> **WORK INSTRUCTION**
Whichever lines of the material contain "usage", copy each of them.
^^^^^^^^^^^^^^^^
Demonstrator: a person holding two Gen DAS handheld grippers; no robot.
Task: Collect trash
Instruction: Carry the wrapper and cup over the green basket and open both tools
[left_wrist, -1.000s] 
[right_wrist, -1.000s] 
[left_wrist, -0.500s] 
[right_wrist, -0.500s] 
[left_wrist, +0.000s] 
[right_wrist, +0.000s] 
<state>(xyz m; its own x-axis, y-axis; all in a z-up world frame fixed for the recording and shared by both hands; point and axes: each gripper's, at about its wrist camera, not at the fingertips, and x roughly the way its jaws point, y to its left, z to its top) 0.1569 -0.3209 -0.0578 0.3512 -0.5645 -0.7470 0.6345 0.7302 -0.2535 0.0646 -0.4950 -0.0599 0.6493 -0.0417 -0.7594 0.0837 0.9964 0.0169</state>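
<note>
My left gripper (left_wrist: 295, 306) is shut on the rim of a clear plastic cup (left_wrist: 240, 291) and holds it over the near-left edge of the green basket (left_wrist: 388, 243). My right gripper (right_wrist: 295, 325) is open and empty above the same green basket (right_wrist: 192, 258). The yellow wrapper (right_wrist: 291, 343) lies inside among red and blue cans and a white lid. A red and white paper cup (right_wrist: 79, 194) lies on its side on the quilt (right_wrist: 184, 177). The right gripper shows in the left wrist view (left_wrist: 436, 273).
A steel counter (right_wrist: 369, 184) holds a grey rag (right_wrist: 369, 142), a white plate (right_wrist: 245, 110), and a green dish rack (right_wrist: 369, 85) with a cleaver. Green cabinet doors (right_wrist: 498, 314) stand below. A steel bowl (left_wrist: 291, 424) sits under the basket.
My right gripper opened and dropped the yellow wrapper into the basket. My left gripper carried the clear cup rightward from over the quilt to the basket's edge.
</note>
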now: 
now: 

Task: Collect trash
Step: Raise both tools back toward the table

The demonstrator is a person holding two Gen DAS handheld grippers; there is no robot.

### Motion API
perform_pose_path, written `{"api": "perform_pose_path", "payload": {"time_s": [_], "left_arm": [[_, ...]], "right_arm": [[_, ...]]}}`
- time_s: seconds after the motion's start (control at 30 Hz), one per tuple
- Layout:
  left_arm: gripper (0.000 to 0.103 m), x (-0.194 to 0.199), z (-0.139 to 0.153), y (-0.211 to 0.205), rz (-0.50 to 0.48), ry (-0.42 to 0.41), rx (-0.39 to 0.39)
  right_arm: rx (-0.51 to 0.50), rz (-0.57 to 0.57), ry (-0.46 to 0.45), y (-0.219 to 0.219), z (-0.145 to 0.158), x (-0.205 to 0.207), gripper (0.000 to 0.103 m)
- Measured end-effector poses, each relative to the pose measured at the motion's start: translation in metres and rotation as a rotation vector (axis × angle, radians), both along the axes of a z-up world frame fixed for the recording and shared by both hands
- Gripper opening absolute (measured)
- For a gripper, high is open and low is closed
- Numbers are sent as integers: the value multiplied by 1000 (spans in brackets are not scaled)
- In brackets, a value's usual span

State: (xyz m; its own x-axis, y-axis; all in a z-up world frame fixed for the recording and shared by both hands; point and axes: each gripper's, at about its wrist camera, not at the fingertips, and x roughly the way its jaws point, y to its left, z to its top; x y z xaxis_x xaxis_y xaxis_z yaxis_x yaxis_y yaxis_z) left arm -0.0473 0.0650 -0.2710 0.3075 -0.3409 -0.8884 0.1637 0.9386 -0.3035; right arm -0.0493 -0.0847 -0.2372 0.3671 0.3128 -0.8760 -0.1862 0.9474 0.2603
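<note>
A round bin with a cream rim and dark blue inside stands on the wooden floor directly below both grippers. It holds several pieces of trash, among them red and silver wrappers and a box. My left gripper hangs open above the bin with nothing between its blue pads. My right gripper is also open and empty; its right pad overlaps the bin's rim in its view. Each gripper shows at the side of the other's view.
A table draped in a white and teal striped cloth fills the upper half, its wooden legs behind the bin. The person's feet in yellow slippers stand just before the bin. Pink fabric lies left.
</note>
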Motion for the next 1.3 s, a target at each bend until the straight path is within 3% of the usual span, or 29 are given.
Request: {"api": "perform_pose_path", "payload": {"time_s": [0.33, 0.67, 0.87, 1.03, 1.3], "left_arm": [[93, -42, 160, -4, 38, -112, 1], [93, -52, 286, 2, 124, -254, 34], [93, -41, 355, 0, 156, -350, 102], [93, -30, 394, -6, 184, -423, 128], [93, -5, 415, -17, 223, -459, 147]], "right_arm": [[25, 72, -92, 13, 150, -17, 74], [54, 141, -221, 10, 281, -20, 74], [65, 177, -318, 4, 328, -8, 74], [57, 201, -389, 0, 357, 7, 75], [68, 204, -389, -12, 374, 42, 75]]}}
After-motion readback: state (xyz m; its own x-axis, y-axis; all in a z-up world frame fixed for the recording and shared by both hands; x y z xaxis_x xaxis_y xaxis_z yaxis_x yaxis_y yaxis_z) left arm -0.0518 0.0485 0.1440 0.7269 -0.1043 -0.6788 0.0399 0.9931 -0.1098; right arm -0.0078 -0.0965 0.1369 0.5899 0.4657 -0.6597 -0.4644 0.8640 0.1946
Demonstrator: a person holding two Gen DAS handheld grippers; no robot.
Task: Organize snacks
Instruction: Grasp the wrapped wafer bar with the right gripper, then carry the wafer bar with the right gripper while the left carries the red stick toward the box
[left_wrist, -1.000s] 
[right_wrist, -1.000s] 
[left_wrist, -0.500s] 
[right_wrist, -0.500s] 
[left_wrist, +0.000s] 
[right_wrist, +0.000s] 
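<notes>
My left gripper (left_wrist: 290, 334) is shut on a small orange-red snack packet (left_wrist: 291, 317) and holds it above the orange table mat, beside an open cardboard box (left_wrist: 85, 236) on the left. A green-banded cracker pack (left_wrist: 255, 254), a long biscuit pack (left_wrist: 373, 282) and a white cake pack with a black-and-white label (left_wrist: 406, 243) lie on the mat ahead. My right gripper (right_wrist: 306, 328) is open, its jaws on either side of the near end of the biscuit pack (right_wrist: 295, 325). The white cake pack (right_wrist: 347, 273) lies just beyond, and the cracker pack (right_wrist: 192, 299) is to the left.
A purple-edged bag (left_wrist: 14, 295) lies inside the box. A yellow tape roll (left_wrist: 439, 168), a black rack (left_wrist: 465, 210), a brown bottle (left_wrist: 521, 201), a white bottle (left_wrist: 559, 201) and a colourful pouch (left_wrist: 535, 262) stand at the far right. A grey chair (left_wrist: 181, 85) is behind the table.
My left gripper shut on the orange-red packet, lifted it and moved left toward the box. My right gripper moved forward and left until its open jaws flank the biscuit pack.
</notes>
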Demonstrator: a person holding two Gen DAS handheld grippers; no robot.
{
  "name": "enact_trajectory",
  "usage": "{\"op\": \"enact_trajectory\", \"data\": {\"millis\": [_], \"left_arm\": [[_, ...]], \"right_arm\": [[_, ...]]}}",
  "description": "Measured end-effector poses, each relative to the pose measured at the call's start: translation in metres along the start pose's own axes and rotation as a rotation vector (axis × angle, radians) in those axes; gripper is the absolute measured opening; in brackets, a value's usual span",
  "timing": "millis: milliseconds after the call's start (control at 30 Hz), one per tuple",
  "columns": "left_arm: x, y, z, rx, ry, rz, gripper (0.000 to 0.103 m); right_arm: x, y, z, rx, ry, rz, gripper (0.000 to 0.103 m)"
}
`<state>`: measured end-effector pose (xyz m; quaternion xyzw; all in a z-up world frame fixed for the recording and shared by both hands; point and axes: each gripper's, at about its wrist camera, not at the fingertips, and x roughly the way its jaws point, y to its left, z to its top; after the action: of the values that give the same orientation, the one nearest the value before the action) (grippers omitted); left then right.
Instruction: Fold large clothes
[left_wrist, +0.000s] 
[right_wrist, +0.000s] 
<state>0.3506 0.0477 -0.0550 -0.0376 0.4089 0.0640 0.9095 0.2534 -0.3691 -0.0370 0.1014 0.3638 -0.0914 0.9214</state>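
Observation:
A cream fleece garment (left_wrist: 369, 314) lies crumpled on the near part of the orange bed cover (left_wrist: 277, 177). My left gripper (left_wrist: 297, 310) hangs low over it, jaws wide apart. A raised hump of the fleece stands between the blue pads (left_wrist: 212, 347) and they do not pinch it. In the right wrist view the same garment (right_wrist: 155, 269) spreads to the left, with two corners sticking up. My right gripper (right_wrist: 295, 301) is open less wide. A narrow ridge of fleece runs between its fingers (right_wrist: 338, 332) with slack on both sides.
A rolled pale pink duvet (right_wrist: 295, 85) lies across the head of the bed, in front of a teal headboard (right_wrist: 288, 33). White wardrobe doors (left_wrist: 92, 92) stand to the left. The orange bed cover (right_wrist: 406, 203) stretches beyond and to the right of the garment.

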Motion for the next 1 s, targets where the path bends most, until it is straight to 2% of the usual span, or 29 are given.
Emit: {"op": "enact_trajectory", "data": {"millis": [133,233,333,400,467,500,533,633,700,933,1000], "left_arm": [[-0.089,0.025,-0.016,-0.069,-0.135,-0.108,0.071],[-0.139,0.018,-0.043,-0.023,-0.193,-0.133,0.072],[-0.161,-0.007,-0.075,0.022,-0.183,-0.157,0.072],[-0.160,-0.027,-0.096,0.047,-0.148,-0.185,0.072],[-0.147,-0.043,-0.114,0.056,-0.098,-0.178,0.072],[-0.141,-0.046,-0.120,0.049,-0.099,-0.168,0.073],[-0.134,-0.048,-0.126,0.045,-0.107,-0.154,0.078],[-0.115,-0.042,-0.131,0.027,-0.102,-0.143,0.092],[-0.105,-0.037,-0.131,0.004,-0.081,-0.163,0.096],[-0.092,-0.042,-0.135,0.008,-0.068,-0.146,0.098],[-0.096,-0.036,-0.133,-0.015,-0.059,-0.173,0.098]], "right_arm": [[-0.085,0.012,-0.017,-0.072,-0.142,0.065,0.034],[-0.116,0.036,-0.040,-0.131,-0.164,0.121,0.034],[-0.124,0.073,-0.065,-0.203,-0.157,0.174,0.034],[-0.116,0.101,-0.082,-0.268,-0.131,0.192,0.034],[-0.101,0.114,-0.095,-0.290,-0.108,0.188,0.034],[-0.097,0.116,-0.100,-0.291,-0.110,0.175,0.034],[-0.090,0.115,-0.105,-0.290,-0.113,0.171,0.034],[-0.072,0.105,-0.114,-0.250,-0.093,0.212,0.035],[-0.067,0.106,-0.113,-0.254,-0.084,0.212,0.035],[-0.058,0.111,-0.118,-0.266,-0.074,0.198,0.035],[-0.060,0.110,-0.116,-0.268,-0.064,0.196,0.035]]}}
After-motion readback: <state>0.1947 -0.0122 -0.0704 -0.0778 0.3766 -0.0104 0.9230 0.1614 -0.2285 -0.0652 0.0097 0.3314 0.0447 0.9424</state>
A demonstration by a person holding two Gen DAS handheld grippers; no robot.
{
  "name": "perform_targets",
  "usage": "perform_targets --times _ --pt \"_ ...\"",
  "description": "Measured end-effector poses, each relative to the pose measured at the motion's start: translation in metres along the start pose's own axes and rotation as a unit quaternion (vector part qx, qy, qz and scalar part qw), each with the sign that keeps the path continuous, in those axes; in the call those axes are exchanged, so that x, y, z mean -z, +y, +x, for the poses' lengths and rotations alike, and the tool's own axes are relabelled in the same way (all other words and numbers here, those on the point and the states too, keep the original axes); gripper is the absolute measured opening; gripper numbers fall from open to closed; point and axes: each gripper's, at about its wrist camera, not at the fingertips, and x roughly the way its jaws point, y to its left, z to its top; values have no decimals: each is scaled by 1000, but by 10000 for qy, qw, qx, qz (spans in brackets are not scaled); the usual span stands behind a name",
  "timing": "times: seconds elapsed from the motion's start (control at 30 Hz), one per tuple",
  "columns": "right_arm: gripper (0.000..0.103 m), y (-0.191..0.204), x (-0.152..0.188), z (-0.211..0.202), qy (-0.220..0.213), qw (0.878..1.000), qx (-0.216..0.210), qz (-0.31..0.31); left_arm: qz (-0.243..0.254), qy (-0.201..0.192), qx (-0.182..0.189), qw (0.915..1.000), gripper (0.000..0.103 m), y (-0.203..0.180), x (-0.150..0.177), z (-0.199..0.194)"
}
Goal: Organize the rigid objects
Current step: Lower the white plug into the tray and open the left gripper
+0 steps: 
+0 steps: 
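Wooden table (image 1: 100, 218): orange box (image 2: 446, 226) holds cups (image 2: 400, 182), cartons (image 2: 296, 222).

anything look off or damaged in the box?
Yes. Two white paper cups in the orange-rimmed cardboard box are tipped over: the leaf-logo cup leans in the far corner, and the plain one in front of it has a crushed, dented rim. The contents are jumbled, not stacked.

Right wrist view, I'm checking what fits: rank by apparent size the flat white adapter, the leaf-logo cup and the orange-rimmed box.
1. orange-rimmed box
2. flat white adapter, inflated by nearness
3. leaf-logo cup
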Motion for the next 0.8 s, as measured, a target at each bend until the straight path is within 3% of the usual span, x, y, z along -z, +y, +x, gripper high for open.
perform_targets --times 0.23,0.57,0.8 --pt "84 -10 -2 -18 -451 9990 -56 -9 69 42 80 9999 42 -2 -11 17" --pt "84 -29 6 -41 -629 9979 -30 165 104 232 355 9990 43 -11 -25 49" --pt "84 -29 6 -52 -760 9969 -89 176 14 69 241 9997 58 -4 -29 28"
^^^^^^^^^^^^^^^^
> **ANSWER SPACE**
  "usage": "{\"op\": \"enact_trajectory\", \"data\": {\"millis\": [_], \"left_arm\": [[_, ...]], \"right_arm\": [[_, ...]]}}",
  "usage": "perform_targets --times _ --pt \"_ ...\"",

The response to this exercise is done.